§ **EXERCISE DIRECTIONS**: Everything from the line containing "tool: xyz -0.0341" through the end of the data below should be copied exactly, with no other lines.

§ **DATA SHOWN**:
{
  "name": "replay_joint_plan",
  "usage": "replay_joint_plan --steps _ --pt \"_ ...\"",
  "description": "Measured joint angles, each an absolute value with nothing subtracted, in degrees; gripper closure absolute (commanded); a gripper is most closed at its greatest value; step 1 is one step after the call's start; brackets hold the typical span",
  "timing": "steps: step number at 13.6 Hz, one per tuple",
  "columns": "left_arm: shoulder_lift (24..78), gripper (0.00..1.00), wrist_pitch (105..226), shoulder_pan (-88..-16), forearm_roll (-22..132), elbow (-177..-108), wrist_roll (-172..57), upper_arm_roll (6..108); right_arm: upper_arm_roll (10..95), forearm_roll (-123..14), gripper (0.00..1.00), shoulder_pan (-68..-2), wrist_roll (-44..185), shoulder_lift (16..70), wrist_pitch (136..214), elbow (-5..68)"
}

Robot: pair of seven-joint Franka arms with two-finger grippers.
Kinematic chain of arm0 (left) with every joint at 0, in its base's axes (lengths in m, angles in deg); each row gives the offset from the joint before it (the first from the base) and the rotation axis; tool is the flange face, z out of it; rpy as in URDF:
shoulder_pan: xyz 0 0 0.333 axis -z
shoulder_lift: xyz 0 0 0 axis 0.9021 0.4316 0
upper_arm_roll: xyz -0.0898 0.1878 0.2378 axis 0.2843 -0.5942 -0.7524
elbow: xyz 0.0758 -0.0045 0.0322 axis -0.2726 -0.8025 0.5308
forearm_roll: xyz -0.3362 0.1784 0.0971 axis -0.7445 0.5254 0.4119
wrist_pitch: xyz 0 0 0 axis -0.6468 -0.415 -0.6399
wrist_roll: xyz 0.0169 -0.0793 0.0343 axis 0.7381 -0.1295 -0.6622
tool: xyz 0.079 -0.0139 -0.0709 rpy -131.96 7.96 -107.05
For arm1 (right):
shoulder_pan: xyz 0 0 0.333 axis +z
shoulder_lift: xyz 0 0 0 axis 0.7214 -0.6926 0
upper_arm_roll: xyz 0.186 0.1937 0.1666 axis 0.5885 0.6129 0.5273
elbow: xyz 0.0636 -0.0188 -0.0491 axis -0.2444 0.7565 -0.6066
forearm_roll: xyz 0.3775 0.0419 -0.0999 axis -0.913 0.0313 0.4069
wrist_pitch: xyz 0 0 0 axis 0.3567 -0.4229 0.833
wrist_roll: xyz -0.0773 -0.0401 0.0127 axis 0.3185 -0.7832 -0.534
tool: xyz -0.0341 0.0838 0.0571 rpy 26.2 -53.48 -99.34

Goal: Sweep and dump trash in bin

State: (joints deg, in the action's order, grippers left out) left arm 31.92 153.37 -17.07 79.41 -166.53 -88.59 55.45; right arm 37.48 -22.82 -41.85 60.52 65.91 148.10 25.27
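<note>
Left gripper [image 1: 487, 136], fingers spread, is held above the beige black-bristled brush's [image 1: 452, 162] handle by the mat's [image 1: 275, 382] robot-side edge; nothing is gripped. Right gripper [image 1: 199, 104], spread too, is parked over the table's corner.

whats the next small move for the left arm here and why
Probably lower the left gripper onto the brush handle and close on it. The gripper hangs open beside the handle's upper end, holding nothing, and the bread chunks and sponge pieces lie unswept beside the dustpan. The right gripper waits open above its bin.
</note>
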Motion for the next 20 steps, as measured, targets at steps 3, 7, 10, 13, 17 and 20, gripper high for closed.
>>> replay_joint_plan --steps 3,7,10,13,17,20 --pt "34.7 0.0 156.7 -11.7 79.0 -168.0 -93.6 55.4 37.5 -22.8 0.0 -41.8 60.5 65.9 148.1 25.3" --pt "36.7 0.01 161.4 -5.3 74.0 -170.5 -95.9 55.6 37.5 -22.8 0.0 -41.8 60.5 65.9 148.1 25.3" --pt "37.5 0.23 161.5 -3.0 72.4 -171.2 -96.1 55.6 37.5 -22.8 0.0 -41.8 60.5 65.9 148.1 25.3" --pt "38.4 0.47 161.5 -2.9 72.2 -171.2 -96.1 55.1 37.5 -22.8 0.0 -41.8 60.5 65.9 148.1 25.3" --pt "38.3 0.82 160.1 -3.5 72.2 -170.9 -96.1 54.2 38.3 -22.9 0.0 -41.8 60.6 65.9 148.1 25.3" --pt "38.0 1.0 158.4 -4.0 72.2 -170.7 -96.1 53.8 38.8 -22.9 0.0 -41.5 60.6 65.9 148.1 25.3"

§ **RESULT OF THIS TASK**:
tool: xyz -0.0341 0.0838 0.0571 rpy 26.2 -53.48 -99.34

Goal: Sweep and dump trash in bin

State: (joints deg, in the action's order, grippers left out) left arm 31.92 153.37 -17.07 79.41 -166.53 -88.59 55.45; right arm 37.48 -22.82 -41.85 60.52 65.91 148.10 25.27
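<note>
Left gripper [image 1: 487, 136], fingers spread, is held above the beige black-bristled brush's [image 1: 452, 162] handle by the mat's [image 1: 275, 382] robot-side edge; nothing is gripped. Right gripper [image 1: 199, 104], spread too, is parked over the table's corner.

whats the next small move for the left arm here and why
Probably lower the left gripper onto the brush handle and close on it. The gripper hangs open beside the handle's upper end, holding nothing, and the bread chunks and sponge pieces lie unswept beside the dustpan. The right gripper waits open above its bin.
</note>
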Motion for the next 20 steps, as measured, targets at steps 3, 7, 10, 13, 17 and 20, gripper high for closed.
>>> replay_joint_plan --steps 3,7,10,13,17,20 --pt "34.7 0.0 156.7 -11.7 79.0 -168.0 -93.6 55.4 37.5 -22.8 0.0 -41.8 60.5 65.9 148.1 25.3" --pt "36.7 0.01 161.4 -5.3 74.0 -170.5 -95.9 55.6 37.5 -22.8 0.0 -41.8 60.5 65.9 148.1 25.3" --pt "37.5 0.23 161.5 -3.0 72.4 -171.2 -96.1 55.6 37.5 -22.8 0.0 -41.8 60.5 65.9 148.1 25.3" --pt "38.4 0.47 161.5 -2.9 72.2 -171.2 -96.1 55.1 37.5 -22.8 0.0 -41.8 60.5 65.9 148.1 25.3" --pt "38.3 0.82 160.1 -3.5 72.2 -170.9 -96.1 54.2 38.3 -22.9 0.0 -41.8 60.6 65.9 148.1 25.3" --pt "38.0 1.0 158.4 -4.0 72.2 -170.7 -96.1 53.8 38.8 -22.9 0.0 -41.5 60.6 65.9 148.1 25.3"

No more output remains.